Visualizing Qualitative Data

For qualitative or categorical data, we most often use bar charts and dot charts. We will show how to create these plots using seaborn and the Titanic survivors dataset.

# Import seaborn and apply its plotting styles
import seaborn as sns
sns.set()

# Load the dataset
ti = sns.load_dataset('titanic').reset_index(drop=True)

# This table is too large to fit onto a page so we'll output sliders to
# pan through different sections.
df_interact(ti)
(891 rows, 15 columns) total

Bar Charts

In seaborn, there are two types of bar charts. The first type uses the countplot method to count up the number of times each category appears in a column.

# Counts how many passengers survived and didn't survive and
# draws bars with corresponding heights
sns.countplot(x='alive', data=ti);
sns.countplot(x='class', data=ti);
# As with box plots, we can break down each category further using color
sns.countplot(x='alive', hue='class', data=ti);

The barplot method, on the other hand, groups the DataFrame by a categorical column and plots the height of the bars according to the average of a numerical column within each group.

# For each set of alive/not alive passengers, compute and plot the average age.
sns.barplot(x='alive', y='age', data=ti);

The height of each bar can be computed by grouping the original DataFrame and averaging the age column:

ti[['alive', 'age']].groupby('alive').mean()
age
alive
no 30.626179
yes 28.343690

By default, the barplot method will also compute a bootstrap 95% confidence interval for each averaged value, marked as the black lines in the bar chart above.
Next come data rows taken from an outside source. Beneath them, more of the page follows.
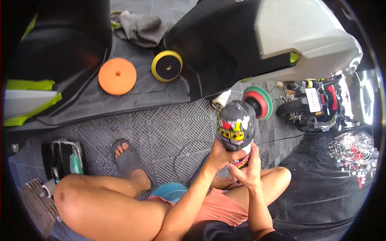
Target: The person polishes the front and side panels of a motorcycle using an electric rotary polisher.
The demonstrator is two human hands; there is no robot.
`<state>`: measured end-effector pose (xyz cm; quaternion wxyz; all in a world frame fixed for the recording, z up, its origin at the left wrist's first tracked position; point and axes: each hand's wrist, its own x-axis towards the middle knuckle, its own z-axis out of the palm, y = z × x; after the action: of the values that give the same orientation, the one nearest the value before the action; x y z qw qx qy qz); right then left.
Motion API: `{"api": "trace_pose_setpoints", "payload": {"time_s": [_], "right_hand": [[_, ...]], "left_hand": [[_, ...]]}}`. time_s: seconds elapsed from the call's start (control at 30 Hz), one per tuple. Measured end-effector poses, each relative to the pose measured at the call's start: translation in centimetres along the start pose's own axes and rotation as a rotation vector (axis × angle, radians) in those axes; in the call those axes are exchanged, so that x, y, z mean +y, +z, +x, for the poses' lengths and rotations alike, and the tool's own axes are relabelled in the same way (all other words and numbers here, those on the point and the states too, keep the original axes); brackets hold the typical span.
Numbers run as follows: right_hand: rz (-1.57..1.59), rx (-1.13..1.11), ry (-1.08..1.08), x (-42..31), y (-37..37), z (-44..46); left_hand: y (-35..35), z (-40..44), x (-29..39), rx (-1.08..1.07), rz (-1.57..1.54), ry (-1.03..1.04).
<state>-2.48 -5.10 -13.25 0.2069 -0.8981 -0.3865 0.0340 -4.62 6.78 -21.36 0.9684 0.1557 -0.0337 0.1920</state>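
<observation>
A dark power polisher [237, 122] with bright stickers is held upright in front of me, its green and red pad [259, 103] facing right. My left hand [225, 154] is wrapped round it just below the stickered head. Lower on the body, my right hand [249, 168] has its fingers closed round it too. On the scooter's black floorboard [140, 90] lie an orange foam pad [117, 76] and a yellow-rimmed pad [167, 66] with a black face.
A grey cloth [142, 30] rests behind the pads. Below the scooter's white panel [297, 28], a white bottle [222, 98] is partly hidden. Another motorbike [313, 104] stands right, near black sheeting [321, 180]. A black box [62, 158] sits left of my sandalled foot [130, 160].
</observation>
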Motion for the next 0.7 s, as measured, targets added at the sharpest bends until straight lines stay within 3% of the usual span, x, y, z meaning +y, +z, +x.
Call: {"api": "trace_pose_setpoints", "payload": {"time_s": [0.1,0.2,0.4,0.7], "right_hand": [[0.063,0.031,-0.056,1.9,-0.2,-0.7],[0.422,0.018,0.099,4.2,1.2,-1.2],[0.727,0.033,0.195,7.0,3.6,-1.7],[1.305,-0.087,0.181,9.4,5.0,0.0]], "left_hand": [[1.5,-0.4,-1.0,0.008,0.231,0.139],[1.3,-1.0,-3.7,0.055,0.435,0.187],[1.5,-1.1,-5.2,0.157,0.718,0.255],[2.7,0.1,-5.2,0.148,1.007,0.196]]}}
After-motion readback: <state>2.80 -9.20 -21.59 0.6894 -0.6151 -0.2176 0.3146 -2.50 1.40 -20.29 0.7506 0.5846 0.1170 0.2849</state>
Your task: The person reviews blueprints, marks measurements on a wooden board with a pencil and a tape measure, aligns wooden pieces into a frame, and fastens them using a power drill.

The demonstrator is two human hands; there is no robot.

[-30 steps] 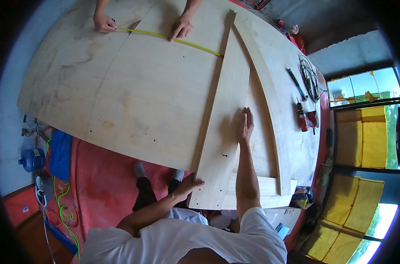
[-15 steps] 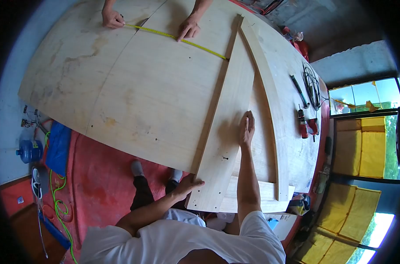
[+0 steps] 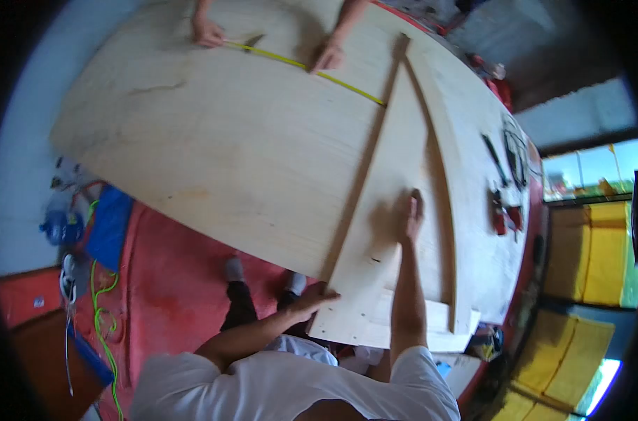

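fingers of the right hand are resting straight, unclosed, on the wooden frame; the left hand is clasping its edge; it's seeming stiff, bulky, suiting edge holds.

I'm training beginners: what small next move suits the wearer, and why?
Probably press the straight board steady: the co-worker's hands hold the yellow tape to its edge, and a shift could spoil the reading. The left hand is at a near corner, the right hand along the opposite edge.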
The confidence intervals show that if the dataset contained a random sample of Titanic passengers, the difference between passenger age for those that survived and those that didn't is not statistically significant at the 5% significance level.

These confidence intervals take long to generate when we have larger datasets so it is sometimes useful to turn them off:

sns.barplot(x='alive', y='age', data=ti, ci=False);

Dot Charts

Dot charts are similar to bar charts. Instead of plotting bars, dot charts mark a single point at the end of where a bar would go. We use the pointplot method to make dot charts in seaborn. Like the barplot method, the pointplot method also automatically groups the DataFrame and computes the average of a separate numerical variable, marking 95% confidence intervals as vertical lines centered on each point.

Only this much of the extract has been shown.